• Directions
Can you pull out each line of the data below that includes the word "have"?

Records excerpted from a collection

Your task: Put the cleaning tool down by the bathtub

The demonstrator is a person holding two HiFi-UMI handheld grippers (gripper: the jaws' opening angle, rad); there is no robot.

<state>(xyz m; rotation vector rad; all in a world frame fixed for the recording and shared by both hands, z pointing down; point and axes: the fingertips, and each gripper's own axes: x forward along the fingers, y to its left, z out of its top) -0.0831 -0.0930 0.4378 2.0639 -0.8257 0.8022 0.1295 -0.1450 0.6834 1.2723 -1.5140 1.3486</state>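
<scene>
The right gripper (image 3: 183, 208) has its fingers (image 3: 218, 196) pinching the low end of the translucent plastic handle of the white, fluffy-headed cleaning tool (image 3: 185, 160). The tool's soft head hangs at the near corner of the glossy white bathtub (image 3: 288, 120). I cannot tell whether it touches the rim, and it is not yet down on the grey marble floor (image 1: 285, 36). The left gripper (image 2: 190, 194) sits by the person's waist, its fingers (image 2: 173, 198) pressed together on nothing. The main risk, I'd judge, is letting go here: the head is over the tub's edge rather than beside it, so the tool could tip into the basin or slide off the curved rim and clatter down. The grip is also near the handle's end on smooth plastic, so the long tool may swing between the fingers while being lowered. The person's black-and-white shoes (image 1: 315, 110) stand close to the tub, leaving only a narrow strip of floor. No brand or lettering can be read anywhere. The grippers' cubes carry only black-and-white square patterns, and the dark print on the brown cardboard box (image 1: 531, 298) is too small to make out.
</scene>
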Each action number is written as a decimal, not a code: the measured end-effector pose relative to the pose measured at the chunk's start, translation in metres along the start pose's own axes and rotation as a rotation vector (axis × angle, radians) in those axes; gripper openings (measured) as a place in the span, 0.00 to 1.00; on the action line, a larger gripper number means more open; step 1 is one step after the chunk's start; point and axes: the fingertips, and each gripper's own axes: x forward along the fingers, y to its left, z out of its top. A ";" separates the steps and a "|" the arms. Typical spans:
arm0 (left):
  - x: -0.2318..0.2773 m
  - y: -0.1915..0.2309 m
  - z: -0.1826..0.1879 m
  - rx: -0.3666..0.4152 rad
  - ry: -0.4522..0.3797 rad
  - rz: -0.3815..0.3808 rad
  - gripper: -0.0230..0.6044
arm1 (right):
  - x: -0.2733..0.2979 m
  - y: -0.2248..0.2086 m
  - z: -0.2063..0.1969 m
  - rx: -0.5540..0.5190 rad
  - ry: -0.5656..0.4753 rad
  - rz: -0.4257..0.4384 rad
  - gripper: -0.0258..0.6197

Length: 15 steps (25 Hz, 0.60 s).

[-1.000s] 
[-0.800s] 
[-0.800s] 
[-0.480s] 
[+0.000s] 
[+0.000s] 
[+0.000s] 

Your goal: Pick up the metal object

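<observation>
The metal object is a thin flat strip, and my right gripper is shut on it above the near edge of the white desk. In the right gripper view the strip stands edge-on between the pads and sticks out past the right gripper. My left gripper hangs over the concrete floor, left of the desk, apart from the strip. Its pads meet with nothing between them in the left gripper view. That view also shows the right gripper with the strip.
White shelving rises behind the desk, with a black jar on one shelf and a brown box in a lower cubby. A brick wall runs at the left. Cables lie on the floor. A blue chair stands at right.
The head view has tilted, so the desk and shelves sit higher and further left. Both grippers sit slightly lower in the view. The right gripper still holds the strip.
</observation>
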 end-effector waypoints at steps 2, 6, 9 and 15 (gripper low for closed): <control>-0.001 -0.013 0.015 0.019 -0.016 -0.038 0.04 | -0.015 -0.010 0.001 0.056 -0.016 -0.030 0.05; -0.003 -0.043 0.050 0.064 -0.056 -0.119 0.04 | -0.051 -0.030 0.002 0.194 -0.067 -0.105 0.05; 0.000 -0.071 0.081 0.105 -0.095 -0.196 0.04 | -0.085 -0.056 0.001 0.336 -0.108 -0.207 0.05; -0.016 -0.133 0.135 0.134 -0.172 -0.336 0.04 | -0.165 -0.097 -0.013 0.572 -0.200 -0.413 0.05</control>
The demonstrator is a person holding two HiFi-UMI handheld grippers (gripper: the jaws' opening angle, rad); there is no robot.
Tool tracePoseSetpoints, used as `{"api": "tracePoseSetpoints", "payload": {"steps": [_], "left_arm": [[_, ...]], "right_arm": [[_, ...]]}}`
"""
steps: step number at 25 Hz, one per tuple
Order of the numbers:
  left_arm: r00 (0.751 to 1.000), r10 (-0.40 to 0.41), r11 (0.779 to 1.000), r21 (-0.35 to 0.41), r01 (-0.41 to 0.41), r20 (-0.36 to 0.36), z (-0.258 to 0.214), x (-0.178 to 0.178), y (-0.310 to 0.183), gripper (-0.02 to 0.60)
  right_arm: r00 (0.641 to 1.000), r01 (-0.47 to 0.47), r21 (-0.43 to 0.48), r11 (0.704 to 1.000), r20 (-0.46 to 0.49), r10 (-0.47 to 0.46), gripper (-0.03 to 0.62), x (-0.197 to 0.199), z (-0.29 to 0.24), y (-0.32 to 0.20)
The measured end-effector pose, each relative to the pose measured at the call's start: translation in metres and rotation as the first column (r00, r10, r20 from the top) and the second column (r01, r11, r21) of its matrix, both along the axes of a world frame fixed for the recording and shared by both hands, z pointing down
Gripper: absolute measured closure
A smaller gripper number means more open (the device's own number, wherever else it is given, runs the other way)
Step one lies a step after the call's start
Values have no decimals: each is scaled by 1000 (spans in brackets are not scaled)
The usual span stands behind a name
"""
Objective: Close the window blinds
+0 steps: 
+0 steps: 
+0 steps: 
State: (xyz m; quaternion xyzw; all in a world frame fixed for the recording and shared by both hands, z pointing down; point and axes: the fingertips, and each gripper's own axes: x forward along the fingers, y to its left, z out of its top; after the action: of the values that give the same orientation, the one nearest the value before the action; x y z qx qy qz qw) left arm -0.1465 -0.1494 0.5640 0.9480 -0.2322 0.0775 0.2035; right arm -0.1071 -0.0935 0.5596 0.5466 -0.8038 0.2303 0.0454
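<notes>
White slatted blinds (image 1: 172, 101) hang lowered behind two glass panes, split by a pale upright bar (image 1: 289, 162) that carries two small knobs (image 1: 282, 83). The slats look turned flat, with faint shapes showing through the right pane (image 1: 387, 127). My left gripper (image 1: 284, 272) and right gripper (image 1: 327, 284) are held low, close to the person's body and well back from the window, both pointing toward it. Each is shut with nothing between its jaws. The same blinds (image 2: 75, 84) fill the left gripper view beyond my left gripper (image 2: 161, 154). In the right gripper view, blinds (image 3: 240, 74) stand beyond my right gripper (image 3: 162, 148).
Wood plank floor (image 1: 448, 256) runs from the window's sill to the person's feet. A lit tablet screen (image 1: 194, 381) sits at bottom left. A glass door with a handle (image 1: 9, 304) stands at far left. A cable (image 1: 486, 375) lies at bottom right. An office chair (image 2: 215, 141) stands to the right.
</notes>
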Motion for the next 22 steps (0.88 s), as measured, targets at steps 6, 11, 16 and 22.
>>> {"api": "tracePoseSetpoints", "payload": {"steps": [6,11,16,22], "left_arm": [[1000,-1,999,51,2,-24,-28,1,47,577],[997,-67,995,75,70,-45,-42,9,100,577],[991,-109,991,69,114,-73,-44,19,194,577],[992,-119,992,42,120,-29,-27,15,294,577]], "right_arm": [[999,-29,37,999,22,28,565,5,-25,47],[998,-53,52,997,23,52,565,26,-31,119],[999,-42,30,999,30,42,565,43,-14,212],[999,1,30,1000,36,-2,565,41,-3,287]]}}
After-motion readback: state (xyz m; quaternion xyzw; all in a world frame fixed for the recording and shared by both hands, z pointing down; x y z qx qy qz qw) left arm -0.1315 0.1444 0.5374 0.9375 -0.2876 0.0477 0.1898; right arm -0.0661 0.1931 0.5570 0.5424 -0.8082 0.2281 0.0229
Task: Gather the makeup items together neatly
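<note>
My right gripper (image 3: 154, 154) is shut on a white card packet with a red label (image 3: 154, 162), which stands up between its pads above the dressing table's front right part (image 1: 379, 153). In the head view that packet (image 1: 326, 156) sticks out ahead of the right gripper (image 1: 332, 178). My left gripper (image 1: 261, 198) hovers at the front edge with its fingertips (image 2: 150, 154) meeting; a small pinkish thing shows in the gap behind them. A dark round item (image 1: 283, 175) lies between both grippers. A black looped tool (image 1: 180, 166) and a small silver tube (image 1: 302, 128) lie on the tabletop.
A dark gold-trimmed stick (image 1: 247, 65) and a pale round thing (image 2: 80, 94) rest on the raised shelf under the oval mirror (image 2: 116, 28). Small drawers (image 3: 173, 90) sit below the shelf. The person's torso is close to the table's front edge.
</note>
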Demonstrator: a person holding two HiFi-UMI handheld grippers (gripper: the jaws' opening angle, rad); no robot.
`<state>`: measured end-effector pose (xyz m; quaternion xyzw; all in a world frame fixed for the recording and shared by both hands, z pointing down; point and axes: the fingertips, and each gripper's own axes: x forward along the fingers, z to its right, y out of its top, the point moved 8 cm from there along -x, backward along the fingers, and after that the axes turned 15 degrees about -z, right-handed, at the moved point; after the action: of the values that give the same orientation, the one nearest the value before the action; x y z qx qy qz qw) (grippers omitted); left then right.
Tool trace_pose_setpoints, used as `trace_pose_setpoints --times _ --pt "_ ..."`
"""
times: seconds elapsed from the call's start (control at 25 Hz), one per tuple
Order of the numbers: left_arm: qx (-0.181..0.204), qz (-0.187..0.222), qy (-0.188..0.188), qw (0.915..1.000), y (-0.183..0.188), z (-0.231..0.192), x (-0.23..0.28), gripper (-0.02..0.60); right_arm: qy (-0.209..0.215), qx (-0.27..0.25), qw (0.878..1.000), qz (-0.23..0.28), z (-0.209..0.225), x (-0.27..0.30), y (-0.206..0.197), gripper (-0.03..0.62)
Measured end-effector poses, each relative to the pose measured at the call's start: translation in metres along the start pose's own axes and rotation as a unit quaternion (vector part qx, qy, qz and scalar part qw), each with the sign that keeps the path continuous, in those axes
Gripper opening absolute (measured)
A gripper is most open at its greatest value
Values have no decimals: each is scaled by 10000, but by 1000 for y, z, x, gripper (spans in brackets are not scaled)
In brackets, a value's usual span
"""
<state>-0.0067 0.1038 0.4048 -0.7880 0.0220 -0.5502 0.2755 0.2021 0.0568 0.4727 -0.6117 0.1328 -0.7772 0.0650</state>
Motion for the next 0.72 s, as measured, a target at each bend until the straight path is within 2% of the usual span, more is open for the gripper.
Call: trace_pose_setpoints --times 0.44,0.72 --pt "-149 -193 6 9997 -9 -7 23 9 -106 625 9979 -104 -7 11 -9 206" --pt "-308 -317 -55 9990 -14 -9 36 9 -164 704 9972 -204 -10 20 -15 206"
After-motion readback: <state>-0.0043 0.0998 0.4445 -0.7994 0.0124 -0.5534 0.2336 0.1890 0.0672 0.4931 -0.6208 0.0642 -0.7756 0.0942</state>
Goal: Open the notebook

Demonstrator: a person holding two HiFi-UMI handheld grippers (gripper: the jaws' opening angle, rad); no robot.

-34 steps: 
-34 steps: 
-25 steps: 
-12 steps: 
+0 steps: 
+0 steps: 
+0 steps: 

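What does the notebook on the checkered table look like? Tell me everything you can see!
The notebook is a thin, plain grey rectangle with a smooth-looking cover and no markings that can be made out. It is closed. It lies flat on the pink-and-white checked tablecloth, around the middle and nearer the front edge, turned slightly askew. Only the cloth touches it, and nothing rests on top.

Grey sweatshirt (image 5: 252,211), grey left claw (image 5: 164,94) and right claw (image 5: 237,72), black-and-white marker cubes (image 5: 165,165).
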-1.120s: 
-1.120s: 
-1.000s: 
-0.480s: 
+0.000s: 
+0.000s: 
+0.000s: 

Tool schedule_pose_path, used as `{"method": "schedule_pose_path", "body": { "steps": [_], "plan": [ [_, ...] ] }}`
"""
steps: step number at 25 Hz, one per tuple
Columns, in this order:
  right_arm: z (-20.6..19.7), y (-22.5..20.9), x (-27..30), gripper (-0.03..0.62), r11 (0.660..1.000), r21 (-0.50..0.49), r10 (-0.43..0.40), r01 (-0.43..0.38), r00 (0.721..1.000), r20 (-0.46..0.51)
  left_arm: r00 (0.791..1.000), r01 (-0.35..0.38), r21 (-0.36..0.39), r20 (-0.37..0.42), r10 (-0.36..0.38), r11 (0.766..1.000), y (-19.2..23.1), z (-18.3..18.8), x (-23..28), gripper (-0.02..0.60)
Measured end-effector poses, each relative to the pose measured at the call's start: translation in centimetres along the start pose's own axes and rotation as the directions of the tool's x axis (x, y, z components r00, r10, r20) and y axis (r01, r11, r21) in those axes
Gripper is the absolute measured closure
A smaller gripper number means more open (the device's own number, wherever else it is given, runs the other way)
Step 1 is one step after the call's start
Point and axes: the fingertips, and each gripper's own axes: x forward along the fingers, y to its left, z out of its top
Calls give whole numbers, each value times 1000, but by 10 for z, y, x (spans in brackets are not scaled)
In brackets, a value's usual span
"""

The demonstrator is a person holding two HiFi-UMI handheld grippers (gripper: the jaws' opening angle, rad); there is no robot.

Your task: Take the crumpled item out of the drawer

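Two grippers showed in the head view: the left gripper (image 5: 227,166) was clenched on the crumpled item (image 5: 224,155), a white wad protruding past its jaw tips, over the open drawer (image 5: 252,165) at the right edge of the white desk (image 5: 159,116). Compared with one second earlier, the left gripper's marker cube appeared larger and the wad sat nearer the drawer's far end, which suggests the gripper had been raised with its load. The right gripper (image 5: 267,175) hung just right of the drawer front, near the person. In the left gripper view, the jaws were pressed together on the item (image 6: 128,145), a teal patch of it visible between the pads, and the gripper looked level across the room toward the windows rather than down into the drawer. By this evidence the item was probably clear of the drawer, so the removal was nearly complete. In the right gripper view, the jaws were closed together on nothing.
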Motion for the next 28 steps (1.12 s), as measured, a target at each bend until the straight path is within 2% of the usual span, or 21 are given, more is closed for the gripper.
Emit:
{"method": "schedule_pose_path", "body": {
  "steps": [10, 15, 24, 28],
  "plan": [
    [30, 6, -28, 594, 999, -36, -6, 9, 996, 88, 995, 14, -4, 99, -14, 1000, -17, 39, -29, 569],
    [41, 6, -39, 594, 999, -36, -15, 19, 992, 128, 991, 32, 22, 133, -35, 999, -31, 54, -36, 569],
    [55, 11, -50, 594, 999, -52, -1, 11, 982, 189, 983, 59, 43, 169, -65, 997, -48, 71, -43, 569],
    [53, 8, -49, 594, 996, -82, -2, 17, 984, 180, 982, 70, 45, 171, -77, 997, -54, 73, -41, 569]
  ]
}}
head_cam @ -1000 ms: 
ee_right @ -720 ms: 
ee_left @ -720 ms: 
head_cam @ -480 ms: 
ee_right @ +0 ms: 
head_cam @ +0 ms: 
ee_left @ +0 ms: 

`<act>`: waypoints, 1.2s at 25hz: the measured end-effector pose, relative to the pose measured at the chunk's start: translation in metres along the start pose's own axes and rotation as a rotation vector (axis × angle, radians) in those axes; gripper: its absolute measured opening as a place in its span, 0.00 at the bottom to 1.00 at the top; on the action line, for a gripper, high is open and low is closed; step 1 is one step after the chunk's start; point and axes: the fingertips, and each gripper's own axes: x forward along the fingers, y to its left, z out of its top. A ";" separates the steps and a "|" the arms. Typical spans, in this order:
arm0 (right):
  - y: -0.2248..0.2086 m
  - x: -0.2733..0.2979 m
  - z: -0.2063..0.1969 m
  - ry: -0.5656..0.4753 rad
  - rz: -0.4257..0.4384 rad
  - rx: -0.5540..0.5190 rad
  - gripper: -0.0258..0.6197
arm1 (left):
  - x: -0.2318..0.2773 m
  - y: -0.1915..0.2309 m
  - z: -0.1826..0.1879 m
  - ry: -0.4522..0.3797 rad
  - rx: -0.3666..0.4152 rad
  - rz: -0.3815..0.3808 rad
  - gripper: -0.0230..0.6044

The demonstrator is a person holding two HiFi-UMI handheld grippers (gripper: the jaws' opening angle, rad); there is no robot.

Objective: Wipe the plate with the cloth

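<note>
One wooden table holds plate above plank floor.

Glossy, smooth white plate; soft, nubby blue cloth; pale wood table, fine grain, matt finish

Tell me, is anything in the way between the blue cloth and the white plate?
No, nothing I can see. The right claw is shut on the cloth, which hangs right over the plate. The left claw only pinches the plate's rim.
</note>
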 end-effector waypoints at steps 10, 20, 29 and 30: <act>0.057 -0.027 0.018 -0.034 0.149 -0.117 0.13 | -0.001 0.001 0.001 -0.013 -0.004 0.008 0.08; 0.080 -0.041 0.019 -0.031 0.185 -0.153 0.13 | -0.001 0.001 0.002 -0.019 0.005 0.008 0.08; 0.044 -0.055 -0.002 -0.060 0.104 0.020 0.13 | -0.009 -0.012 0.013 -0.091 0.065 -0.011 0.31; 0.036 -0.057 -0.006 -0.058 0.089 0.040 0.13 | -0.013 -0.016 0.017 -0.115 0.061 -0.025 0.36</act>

• Task solution
Values have no decimals: each is scaled by 1000 (spans in brackets are not scaled)
Values have no decimals: each is scaled by 10000, but by 1000 for y, z, x, gripper (spans in brackets are not scaled)

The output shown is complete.